Today’s highlight in history
On Oct. 17, 1979, Mother Teresa of India was awarded the Nobel Peace Prize.
On this date
In 1777, British forces under Gen. John Burgoyne surrendered to American troops in Saratoga, N.Y., in a turning point of the Revolutionary War.
In 1807, Britain declared it would continue to reclaim British-born sailors from American ships and ports regardless of whether they held U.S. citizenship.
In 1907, Guglielmo Marconi began offering limited commercial wireless telegraph service between Nova Scotia and Ireland.
In 1931, mobster Al Capone was convicted in Chicago of income tax evasion. (Sentenced to 11 years in prison, Capone was released in 1939.)
In 1933, Albert Einstein arrived in the United States as a refugee from Nazi Germany.

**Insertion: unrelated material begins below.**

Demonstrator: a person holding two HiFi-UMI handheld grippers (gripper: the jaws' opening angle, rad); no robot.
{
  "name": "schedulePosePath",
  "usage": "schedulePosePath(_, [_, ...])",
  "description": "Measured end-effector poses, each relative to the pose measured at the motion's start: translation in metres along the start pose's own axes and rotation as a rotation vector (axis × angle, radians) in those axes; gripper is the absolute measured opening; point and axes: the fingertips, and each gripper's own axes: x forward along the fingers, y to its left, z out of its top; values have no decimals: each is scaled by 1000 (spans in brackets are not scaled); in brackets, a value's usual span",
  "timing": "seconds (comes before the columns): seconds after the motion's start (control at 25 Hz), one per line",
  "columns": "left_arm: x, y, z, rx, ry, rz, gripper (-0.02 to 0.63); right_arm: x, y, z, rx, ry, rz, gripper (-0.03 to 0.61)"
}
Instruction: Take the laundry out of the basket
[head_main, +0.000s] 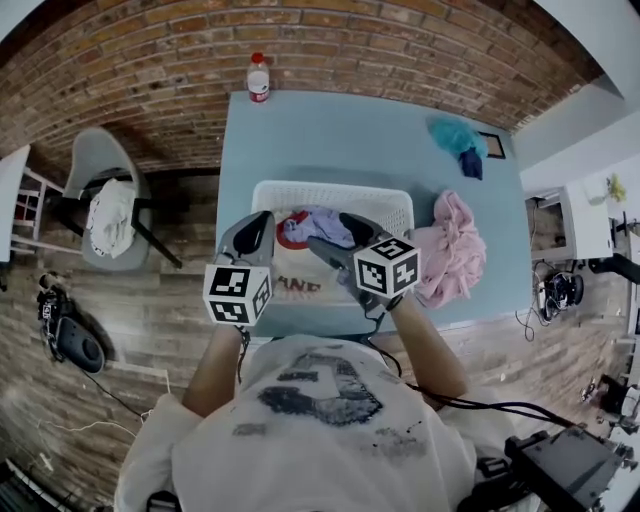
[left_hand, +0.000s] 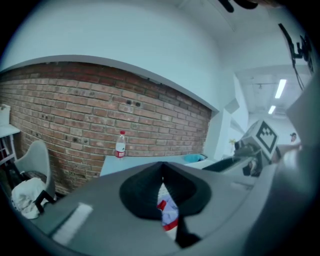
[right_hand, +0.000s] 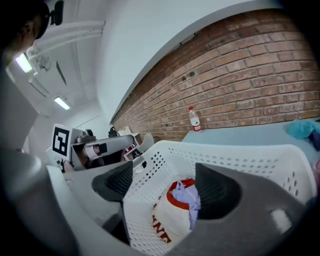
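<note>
A white slotted laundry basket (head_main: 330, 192) stands on the light blue table (head_main: 340, 130) near its front edge. Inside lies a white garment with a red collar and red letters, with a lavender cloth (head_main: 318, 226) on top of it. My left gripper (head_main: 254, 234) is shut and empty, hovering at the basket's near left corner; the laundry (left_hand: 168, 213) shows just below its tips. My right gripper (head_main: 338, 238) stands open over the basket's near side. In the right gripper view its jaws (right_hand: 165, 186) frame the basket wall (right_hand: 145, 200) and the laundry (right_hand: 180, 205), gripping nothing.
A pink garment (head_main: 452, 250) lies heaped on the table right of the basket. A teal cloth (head_main: 456, 135) sits at the far right corner, a red-capped bottle (head_main: 258, 78) at the far left edge by the brick wall. A grey chair (head_main: 105, 205) holding white cloth stands to the left.
</note>
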Motion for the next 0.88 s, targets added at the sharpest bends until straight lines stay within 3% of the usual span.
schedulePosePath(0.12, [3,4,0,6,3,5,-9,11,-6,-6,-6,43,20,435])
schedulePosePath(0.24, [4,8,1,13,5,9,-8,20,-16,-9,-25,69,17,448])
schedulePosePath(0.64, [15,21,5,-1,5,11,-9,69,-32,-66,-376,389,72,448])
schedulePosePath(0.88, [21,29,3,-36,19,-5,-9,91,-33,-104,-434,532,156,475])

In 1973, Arab oil-producing nations announced they would begin cutting back oil exports to Western nations and Japan; the result was a total embargo that lasted until March 1974.
In 1989, an earthquake measuring 7.1 on the Richter scale struck northern California, killing 63 people and causing $6 billion worth of damage.

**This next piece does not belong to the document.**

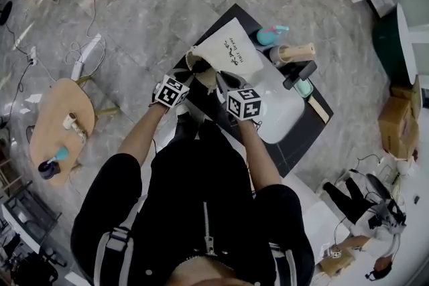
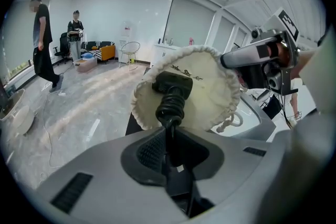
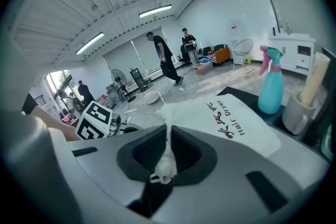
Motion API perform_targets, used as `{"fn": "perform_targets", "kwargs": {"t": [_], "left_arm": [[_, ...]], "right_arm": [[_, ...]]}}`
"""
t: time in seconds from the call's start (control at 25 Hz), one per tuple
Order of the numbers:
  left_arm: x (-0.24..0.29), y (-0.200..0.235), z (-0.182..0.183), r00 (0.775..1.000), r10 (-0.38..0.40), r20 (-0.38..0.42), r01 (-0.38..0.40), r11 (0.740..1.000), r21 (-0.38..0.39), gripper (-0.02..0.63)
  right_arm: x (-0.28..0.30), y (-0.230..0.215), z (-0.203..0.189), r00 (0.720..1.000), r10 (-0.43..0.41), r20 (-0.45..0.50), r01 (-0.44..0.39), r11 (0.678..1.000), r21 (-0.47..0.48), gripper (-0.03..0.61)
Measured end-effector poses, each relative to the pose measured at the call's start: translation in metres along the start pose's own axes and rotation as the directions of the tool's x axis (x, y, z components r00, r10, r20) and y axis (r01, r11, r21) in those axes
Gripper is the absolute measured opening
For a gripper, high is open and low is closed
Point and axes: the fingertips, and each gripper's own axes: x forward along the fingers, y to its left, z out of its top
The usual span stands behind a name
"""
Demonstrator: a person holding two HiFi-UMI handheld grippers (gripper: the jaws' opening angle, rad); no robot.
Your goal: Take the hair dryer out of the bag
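At desk's (image 1: pixel 298 147) near edge: left tool (image 2: pixel 169 139) clamped on hair dryer cord (image 2: pixel 170 107), apparently for extraction; right tool (image 3: pixel 168 141) pinching bag rim (image 3: pixel 172 112) as anchor.

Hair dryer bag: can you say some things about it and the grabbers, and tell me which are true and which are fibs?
1. The left gripper is shut on the black cord coming out of the bag. True.
2. The right gripper holds the spray bottle. False: it pinches the bag's white cloth; the bottle stands untouched beyond the bag.
3. The bag is black. False: it is white with printed writing.
4. The bag lies on a black table. True.
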Motion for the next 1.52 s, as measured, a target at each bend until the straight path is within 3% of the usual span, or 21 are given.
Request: {"fn": "perform_targets", "kwargs": {"t": [0.68,1.28,1.52], "left_arm": [[-0.039,0.0,-0.036,1.0,0.024,-0.004,-0.024,0.998,-0.066,0.071],[-0.046,0.006,-0.061,0.997,0.041,-0.058,-0.044,0.998,-0.05,0.072],[-0.05,0.008,-0.05,0.998,0.025,-0.051,-0.028,0.998,-0.049,0.169]], "right_arm": [[0.004,0.004,-0.011,0.999,0.017,-0.036,-0.018,1.0,-0.021,0.04],[0.004,-0.001,-0.02,0.998,0.026,-0.054,-0.027,0.999,-0.028,0.04],[0.003,0.001,-0.02,0.998,0.035,-0.052,-0.036,0.999,-0.029,0.04]]}}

Ten years ago: Pakistani soldiers attacked militant bases in the main al-Qaida and Taliban stronghold along the Afghan border.

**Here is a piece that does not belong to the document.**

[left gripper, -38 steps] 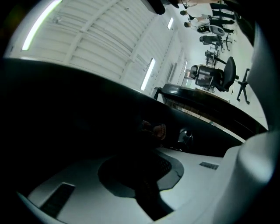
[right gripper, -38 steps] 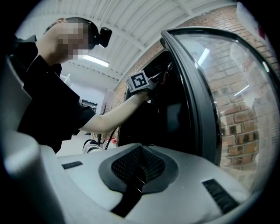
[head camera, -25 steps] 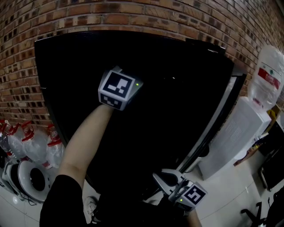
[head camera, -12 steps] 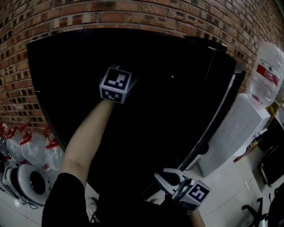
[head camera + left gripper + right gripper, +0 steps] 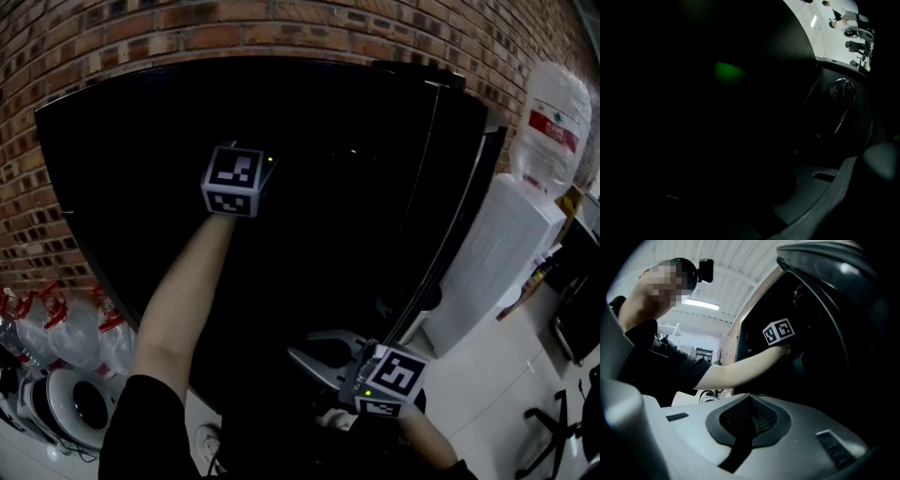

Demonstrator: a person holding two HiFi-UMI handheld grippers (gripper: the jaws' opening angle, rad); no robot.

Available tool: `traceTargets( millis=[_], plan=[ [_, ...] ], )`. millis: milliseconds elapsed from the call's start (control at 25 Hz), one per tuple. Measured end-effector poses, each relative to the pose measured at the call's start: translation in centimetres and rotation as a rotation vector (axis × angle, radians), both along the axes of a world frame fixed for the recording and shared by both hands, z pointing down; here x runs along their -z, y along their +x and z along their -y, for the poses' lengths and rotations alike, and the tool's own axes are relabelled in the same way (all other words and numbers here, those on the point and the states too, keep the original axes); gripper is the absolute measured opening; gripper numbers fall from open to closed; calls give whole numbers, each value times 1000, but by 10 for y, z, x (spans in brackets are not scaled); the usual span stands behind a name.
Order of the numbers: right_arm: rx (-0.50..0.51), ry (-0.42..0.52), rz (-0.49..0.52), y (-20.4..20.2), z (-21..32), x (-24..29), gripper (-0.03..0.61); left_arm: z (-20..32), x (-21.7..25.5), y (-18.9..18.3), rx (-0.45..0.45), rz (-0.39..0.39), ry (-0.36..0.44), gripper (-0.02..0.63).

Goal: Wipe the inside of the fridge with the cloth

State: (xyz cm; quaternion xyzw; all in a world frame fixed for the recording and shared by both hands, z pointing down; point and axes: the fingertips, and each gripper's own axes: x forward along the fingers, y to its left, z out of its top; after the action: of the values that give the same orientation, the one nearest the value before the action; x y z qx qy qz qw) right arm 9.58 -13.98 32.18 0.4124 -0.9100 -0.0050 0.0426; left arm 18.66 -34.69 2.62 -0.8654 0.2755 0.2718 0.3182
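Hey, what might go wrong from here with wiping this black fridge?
No cloth shows at the left tool, held up at the dark fridge; bare plastic might scrape the surface. The right tool, shut and empty, hangs low by the door edge and may bump it. The water dispenser stands close beside the fridge; a swinging door could knock it.

Red brick wall (image 5: 281, 23) behind, pale floor (image 5: 487, 394), white water dispenser (image 5: 487, 272) at the right

Tall black fridge (image 5: 328, 234), upright
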Motion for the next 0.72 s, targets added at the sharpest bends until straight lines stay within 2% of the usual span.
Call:
traceTargets(
  millis=[200,360,520,600,720],
  plan=[
    [-87,15,2,-6,58,-35,5,-2,2,1,-12,4,-2,44],
    [-127,29,50,-5,95,-43,5,-1,0,1,-23,10,16,44],
    [-139,8,98,-1,117,-42,5,11,-1,6,35,9,6,44],
    [-125,15,101,-5,116,-40,5,28,-5,17,61,54,-46,44],
    [-102,33,62,-9,110,-43,5,46,-23,47,50,165,-90,49]
  ],
)
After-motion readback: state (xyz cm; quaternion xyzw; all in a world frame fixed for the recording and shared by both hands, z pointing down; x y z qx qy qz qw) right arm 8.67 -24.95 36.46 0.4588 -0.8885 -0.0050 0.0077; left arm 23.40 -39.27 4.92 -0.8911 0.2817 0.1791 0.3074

Five years ago: Riot police cleared an offshoot Hong Kong pro-democracy protest zone in a dawn raid, taking down barricades, tents and canopies that had blocked key streets for more than two weeks, but leaving the city’s main thoroughfare still in the hands of the activists.
One year ago: Canada became the world’s largest legal marijuana marketplace; customers stood in long lines for hours and then lit up and celebrated on sidewalks.